**WORK ITEM**
Take the material below and output exactly the run of lines from the one containing "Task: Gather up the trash" down to the one containing "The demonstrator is", with both included.

**PROVIDED DATA**
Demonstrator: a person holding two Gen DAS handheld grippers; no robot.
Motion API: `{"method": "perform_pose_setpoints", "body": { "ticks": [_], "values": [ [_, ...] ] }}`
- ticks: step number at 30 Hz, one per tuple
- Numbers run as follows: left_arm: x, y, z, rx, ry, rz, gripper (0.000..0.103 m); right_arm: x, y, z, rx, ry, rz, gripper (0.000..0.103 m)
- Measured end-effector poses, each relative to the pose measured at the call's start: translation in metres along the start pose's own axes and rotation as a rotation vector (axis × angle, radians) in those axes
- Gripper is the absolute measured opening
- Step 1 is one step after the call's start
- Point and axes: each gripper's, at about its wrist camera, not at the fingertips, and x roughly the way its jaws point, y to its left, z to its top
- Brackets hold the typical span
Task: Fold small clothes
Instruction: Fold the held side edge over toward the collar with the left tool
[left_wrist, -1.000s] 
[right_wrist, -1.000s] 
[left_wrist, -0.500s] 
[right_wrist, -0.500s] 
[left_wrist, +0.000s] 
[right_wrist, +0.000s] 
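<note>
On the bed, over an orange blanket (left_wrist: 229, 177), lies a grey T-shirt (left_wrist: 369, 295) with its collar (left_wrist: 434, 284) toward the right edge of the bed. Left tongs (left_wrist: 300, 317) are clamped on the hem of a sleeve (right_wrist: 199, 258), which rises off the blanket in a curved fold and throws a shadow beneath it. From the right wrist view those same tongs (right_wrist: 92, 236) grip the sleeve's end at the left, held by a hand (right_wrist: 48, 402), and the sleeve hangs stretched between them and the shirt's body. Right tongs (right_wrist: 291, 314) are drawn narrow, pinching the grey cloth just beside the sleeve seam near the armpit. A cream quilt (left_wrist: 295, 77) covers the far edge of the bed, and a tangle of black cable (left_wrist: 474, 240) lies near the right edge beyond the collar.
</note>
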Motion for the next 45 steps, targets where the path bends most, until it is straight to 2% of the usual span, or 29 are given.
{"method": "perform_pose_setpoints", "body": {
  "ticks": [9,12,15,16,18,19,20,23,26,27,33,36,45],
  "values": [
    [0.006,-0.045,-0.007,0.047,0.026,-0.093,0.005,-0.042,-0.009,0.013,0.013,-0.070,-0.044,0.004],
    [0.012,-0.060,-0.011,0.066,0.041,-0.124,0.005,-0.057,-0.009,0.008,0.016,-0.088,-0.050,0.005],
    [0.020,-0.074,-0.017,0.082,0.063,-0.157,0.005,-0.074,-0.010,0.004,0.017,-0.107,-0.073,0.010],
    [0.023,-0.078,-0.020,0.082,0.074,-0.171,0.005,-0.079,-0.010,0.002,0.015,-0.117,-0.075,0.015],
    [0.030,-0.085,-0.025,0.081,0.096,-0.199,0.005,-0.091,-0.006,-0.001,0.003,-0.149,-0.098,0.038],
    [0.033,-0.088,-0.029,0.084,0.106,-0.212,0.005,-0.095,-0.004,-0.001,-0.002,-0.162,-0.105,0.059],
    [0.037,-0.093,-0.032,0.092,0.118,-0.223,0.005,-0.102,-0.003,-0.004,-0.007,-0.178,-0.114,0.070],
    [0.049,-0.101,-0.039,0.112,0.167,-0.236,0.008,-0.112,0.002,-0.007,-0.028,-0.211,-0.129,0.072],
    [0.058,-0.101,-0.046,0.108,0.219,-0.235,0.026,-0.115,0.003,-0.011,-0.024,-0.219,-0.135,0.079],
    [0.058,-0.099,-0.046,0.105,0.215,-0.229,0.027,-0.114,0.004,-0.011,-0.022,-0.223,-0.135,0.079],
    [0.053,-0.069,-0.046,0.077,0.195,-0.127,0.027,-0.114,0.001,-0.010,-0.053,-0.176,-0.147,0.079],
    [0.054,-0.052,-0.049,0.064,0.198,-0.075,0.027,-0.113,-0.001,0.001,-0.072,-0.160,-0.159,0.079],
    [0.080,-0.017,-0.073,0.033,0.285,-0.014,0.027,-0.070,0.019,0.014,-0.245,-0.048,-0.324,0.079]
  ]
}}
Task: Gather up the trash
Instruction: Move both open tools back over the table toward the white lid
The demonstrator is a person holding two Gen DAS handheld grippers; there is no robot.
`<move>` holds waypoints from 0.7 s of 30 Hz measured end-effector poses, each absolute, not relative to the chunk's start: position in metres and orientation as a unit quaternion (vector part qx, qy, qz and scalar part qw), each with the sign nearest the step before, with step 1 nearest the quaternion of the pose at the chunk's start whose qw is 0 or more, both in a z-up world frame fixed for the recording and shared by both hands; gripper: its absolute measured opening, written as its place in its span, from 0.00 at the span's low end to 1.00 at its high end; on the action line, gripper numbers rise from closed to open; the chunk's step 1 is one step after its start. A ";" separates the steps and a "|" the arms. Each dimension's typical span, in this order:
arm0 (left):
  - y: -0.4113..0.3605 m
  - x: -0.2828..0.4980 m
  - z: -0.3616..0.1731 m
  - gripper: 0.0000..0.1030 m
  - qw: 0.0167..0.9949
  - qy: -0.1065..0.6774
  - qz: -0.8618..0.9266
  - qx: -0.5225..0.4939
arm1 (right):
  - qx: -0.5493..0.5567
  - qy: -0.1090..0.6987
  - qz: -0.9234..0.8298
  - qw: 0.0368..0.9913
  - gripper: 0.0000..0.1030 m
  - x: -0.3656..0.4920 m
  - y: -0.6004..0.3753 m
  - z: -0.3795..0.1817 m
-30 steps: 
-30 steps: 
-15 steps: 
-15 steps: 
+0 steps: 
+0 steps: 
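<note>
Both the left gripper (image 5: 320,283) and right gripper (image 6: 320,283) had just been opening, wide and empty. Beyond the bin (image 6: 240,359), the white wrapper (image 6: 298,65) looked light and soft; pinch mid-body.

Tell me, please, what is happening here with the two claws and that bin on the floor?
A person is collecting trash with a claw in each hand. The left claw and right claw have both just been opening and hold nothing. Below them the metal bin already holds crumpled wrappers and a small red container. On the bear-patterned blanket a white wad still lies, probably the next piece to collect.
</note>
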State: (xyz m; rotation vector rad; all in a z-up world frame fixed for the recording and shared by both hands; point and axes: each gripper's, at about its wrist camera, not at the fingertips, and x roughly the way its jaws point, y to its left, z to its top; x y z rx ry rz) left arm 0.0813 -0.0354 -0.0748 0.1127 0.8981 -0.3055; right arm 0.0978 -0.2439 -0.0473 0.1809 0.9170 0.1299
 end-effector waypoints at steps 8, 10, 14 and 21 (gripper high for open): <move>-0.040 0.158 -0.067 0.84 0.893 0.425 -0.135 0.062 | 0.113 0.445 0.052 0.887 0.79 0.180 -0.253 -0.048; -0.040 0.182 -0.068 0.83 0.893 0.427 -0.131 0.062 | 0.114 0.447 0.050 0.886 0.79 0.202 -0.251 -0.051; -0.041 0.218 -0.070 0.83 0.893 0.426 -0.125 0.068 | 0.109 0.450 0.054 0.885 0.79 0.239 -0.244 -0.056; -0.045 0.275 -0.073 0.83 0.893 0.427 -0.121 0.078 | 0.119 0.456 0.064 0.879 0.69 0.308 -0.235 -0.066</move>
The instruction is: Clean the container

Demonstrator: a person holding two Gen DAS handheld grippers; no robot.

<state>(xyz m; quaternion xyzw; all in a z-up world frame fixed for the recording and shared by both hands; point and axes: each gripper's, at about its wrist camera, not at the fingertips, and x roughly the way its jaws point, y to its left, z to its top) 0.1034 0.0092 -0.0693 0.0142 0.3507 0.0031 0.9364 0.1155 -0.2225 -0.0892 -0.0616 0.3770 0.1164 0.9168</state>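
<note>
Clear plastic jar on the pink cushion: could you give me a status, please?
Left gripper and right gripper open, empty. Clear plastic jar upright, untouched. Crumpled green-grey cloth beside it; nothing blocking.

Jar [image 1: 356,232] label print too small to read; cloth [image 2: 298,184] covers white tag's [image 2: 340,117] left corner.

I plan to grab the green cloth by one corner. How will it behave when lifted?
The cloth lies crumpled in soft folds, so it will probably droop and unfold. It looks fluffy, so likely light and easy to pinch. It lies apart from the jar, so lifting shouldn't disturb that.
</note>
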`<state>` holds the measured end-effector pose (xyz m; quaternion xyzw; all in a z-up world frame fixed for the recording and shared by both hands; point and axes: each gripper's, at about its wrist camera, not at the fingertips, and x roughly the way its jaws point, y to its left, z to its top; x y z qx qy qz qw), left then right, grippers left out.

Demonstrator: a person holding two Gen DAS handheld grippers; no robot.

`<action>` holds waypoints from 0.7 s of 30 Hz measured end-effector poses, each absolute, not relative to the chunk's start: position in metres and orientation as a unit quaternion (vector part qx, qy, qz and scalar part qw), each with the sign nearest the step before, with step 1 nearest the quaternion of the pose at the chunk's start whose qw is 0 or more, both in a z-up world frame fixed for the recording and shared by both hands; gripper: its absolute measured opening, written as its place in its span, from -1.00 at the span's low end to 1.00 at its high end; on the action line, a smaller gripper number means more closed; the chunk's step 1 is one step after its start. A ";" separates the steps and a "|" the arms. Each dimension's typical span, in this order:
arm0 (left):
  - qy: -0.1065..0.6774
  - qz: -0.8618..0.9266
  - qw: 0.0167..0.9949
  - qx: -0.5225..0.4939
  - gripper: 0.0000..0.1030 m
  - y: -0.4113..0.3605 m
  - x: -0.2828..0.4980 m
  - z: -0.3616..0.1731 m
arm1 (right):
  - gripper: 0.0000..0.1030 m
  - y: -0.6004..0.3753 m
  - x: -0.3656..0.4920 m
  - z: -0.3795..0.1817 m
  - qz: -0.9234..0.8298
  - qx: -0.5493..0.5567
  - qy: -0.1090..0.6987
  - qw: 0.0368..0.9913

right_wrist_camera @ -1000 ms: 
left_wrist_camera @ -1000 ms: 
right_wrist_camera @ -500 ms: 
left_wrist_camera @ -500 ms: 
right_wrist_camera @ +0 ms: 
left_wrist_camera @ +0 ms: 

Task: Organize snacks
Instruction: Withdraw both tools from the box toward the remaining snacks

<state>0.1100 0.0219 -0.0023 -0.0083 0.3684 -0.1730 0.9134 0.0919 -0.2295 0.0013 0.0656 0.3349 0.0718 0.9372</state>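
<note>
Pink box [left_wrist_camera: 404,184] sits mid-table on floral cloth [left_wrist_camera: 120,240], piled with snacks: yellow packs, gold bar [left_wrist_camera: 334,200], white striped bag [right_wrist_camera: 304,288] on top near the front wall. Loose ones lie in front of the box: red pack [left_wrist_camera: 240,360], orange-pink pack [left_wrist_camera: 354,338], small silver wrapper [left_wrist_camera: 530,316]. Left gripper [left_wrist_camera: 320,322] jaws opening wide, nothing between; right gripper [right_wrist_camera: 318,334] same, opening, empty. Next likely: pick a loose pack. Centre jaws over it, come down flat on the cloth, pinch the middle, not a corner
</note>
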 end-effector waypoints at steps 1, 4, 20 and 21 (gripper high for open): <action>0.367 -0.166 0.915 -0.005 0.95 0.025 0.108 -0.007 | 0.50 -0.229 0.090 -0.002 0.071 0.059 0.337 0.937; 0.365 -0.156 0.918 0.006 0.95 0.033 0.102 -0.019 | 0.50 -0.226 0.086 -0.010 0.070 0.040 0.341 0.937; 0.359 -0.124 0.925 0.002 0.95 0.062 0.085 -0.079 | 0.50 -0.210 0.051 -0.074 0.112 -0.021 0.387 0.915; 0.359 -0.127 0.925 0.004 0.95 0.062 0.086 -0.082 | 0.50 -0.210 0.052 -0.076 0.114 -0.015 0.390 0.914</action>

**REPLY TO THE EXERCISE**
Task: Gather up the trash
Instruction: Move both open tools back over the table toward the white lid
The demonstrator is a person holding two Gen DAS handheld grippers; there is no robot.

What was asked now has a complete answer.